Starting year 8 of my recovery has been a pivotal year. This is the year I am seeing things start to come together and this morning reading through the daily readers had some thoughts come up. Pausing to point out these are the same readers I've used since day one, however every time I read it there are different things that the words bring up because I am a different season.
This morning the words How bad do I want it jumped off the damn page. There is something many do not realize, active addiction takes work. There is planning, budgeting, work to get the substance of choice, the list goes on. But there is work to get that numbness that I was trying to achieve. I wanted that feeling bad so I was willing to put in the work. Now in recovery I want to maintain so badly that there is also work.

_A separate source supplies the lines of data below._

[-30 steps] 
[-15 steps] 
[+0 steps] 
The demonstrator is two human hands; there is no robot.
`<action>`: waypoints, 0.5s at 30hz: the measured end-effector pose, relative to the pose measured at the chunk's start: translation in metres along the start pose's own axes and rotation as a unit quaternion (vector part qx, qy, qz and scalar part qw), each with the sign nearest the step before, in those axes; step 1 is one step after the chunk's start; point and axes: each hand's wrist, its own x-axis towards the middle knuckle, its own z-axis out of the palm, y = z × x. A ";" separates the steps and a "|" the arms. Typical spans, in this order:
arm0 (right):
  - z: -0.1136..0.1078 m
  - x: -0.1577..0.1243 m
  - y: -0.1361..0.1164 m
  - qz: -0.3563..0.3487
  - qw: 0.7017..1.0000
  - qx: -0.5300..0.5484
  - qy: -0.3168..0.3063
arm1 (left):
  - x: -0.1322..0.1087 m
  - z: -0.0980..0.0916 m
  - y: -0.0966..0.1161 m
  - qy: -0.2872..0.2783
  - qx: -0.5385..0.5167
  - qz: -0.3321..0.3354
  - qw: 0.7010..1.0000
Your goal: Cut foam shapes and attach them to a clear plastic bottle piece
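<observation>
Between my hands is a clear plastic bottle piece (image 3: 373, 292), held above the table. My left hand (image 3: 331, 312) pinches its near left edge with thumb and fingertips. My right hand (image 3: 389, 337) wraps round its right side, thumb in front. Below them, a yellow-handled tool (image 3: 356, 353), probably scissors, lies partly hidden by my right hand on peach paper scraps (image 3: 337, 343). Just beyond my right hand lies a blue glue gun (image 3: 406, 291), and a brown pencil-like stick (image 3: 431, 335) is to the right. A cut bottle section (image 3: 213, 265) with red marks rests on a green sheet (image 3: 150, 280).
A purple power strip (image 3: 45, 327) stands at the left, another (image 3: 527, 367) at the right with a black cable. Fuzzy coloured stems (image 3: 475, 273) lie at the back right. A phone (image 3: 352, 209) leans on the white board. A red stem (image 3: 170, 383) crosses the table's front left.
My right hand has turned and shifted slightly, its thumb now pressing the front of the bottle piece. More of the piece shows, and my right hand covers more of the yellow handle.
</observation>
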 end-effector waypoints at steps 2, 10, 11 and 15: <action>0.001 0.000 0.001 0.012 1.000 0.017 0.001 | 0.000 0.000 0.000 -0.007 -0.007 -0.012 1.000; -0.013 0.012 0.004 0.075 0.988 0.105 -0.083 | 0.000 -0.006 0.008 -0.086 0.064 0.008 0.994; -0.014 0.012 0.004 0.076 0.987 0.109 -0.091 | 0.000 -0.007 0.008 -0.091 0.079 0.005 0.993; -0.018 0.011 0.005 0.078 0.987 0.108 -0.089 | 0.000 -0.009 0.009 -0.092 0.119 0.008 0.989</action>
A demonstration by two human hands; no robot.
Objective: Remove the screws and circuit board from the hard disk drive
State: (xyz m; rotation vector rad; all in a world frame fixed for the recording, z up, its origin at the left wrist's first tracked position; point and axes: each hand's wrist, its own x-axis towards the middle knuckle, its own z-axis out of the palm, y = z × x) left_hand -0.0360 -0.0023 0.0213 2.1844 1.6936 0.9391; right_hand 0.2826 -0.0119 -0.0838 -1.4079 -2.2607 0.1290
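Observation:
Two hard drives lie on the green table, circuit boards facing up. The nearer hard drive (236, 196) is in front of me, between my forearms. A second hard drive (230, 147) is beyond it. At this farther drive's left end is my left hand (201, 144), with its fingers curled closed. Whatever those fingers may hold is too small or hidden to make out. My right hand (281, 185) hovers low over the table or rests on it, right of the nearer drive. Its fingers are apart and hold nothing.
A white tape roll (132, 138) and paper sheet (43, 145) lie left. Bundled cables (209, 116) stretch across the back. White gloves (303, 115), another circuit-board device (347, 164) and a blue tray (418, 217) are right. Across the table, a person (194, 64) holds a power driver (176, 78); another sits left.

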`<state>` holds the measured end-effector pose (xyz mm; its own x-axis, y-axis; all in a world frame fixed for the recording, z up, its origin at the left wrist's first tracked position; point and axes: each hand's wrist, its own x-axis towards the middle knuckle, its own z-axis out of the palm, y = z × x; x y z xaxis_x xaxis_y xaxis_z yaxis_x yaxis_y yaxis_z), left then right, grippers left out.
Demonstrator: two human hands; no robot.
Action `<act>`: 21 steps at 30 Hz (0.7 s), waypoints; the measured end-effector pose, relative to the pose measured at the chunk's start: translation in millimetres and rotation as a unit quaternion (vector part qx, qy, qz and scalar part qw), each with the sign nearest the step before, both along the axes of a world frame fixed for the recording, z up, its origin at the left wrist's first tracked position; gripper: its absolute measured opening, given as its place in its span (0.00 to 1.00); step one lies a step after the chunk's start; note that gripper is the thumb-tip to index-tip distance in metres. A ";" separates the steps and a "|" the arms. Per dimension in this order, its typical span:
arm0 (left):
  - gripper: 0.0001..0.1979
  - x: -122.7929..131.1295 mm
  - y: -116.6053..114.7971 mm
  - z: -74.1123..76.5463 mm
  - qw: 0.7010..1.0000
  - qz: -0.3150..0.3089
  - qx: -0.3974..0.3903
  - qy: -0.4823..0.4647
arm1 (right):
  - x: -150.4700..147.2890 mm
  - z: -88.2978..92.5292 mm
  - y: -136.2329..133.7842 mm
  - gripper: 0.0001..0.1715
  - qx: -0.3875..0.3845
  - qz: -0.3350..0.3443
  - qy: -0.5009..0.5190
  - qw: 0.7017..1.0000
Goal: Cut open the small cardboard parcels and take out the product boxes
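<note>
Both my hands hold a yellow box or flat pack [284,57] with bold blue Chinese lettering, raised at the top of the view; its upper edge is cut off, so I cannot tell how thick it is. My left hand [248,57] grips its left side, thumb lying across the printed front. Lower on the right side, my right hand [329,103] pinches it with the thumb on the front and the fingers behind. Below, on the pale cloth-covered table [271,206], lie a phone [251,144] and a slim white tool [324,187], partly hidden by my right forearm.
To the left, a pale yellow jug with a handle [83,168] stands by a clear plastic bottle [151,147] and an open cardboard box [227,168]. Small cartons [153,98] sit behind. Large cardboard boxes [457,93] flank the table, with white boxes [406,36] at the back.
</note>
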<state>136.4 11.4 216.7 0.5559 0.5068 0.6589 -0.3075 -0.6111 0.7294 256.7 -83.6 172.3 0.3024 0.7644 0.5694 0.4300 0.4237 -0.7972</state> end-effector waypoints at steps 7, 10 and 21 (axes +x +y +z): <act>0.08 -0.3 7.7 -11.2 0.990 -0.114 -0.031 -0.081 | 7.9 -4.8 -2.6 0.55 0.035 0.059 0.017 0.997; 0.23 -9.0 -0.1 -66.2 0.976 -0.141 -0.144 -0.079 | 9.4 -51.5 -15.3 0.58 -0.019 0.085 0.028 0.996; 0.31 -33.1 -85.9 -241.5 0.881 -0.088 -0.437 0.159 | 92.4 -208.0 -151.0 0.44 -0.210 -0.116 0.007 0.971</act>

Being in active recovery and coming out of the trauma that we went through there are dreams and things I want to accomplish now that I am thinking clearly. There is now planning, budgeting, and work to get the forever home that at one time I didn't think was a possibility because the want for a twinkie overpowered everything. Now I have the confidence and the emotional stability to pursue these dreams and wants that once seemed like something unattainable.
See just like I had all the tools to remain in active addiction to food, I have all the tools to remain in active recovery. The difference is which ones am I willing to use now this moment. With all that said...there are a few details to point out...
I can not get to where I want to be until I accept where I am. I can't go forward till I pause and fully understand where I am and how I got here and fully accept it is the best place for me to be. I am working not just to accept it but to embrace it. Live it, feel it...appreciate it!
Now here I want to put it out there...in this acceptance phase of the game, there are two things that it is not. It is not permission to sit and overthink or overanalyze the what that got me to here, why this works, and why this is the best place for me. I have to stay in a state of active recovery and take the next step or I will get stuck in a loop of analysis paralysis. That loop does not serve any purpose other than keeping me stuck!
There was also another thought that hit as I was preparing to write this morning...while I am fully aware I have no true public awaiting what I am gonna write next...there is a very big reason I keep doing what I do.
The best way to keep my recovery is to give it away. This is how I give it away. Just like the readers I go back to day after day year after year. Just like how I go back to the outside coaching I receive in a group and now one on one...the words hit me at the right time. My words will reach who they need to when they need to hear them.
I had someone who did not know how much of an impact their sharing of their life would help me-they shared to help their own personal healing. This is why I write...for my own personal healing. If I help one person along the way...it is a bonus!
I am leaving y'all with this...my story is just that. My story does make me or break it me. It explains how I became me, but it is not who I will remain. I am in a regrowth and growth period all at the same time and I may have to reintroduce myself a few times over the next few weeks/months/years as I embrace and accept this season of my life I currently in. Because the life I had envisioned where I am a writer in a gorgeous house with a sunroom as a writing home and a kitchen full of gadgets and counter space to use them...yeah, I want that bad!!